I am researching on Amazon SNS and Pubnub and APNS with its offline capability. And i had been reading on it for over 10 hours. Still havent consolidate all the details.
Does anyone has experience with Amazon SNS/SQS that if the APNS is offline, does it store the offline messages for you then sends it when its back online, as i read that Apple APNS removes the push notifications thats offline only stores the newest message. I am not sure if Amazon SQS would be able to know if the messages is not sent through APNS and queue it up. (As the structure goes SQS/SNS sends the messages to APNS, then the APNS to the devices, but what if the APNS sees the device is offline, is there a mechanism so the SNS/SQS knows that is offline and queue those messages up??)
And it looks like the payload for APNS is still limited by the OS to 2kb even the Amazon SNS is at 256kb?
I have read this thread What is advantage and disadvantage of using pubnub over Amazon Simple Notification Service (sns)?
But not sure which i should go for, i just need simple push notification that is reliable(Sure that it is sent to the device) and also stored if it is offline and send back to the device when it is back online. But IOS7 and prior seems to have a very low message payload size 256kb, i need atleast 1.5kb
An Additional point, is Pubnub similar to Whatsapp type, with TCP or XMPP protocol, that stays connected? Because i read that
Apple restricts applications on iOS from running in the background and therefore iOS developers may choose to implement APNS as a means to deliver realtime notifications to an iOS device when the application is running in the background.

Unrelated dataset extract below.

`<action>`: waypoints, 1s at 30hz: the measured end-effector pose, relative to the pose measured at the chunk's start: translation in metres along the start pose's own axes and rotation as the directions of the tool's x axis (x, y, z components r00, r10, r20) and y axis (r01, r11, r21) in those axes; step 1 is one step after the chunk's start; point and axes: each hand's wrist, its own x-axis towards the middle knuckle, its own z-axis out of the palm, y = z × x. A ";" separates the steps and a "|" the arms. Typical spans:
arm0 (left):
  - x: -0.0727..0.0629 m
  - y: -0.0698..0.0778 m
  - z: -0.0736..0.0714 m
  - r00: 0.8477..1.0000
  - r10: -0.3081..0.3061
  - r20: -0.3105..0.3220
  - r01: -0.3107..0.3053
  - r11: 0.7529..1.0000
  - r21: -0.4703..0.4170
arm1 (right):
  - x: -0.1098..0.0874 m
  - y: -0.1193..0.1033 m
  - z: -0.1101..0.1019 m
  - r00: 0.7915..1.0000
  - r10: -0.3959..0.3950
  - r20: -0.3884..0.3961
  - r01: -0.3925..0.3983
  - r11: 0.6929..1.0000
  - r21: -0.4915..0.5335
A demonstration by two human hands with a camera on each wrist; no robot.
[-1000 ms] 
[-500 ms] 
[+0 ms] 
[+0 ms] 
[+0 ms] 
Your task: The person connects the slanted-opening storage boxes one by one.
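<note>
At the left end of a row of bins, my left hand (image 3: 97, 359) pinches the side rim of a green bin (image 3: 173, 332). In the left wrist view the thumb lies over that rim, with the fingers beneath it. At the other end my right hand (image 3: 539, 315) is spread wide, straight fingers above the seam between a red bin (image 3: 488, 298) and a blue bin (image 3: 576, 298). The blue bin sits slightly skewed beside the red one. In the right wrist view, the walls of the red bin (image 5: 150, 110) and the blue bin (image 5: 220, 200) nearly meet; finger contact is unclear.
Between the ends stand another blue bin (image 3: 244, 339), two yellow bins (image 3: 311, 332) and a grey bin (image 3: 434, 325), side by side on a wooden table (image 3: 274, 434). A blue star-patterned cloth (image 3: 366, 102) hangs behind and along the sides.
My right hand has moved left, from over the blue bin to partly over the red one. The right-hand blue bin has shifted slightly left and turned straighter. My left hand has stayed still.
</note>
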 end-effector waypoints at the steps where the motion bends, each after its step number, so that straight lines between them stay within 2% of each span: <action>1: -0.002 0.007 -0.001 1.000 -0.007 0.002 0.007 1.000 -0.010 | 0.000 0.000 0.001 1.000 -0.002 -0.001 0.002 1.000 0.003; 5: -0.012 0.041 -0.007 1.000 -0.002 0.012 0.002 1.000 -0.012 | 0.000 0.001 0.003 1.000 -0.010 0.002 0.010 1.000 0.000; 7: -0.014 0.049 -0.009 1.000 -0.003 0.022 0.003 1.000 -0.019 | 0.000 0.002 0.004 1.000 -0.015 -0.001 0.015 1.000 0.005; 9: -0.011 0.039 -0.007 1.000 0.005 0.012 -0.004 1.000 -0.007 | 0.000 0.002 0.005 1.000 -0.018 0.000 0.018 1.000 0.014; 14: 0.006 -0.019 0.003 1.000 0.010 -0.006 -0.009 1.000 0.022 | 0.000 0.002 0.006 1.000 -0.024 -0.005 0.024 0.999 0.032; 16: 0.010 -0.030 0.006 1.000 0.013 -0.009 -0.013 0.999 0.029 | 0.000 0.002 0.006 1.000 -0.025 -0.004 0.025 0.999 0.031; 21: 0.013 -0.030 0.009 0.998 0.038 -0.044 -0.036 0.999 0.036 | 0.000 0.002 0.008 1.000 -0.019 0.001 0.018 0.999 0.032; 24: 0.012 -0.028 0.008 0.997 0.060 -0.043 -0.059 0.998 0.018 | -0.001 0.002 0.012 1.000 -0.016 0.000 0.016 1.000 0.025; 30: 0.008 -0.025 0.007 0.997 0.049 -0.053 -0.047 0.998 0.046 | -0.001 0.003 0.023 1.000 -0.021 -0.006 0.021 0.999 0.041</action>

So does it mean even if i have pubnub installed, when the app is in the background, i would NOT be able to receive messages from Pubnub? As IOS won't allowed Pubnub to continue to connect its socket in the background? But i am sure IOS apps can run in the background though and keep the socket connection alive?
As you have read in What is advantage and disadvantage of using pubnub over Amazon Simple Notification Service (sns)?, Both PubNub Real-Time Network and Amazon SNS use a Publish/Subscribe metaphor for sending and routing data. But the two of them solve different problems, so it really depends on what you are looking to solve.
PubNub is explicitly designed to deliver data with low latencies (under 0.25 seconds SLA) to end-user devices, including smartphones, tablets, browsers, and laptops. PubNub accomplishes this by maintaining an always open socket connection to every device, and using this open socket connection to “push” data at low latencies. Amazon SNS is not the correct tool for in-app real-time notifications. Amazon SNS is more analogous to Tibco or Tuxedo, which are server-to-server Publish/Subscribe systems.
PubNub's core focus is on getting data to millions of devices quickly. PubNub works by broadcasting data: with PubNub, each phone subscribes to a channel while the server publishes data to that channel. Thus, millions of phones can subscribe to the same channel where PubNub replicates and delivers data to each device simultaneously (usually in under 1/4 second).
Apple Push Notification System (APNS) is designed to send data to one device at a time, with no guarantees on latency. APNS is ideal for waking up the app when the app is not being currently used (i.e. inactive). When APNS and PubNub are used together, APNS is used for alerts to a user when the app is not being used, and when the app is launched, it connects to a PubNub channel for very fast connectivity and data synchronization across the audience of people using the app.
Mobile Push Notifications for APNs lets you send APNs even when devices are offline with PubNub Mobile Push Notifications. This lets you deliver mobile push notifications to iOS and Android devices, even when an app is offline and Message Queuing ensures delivery of messages even with mobile connection dropouts.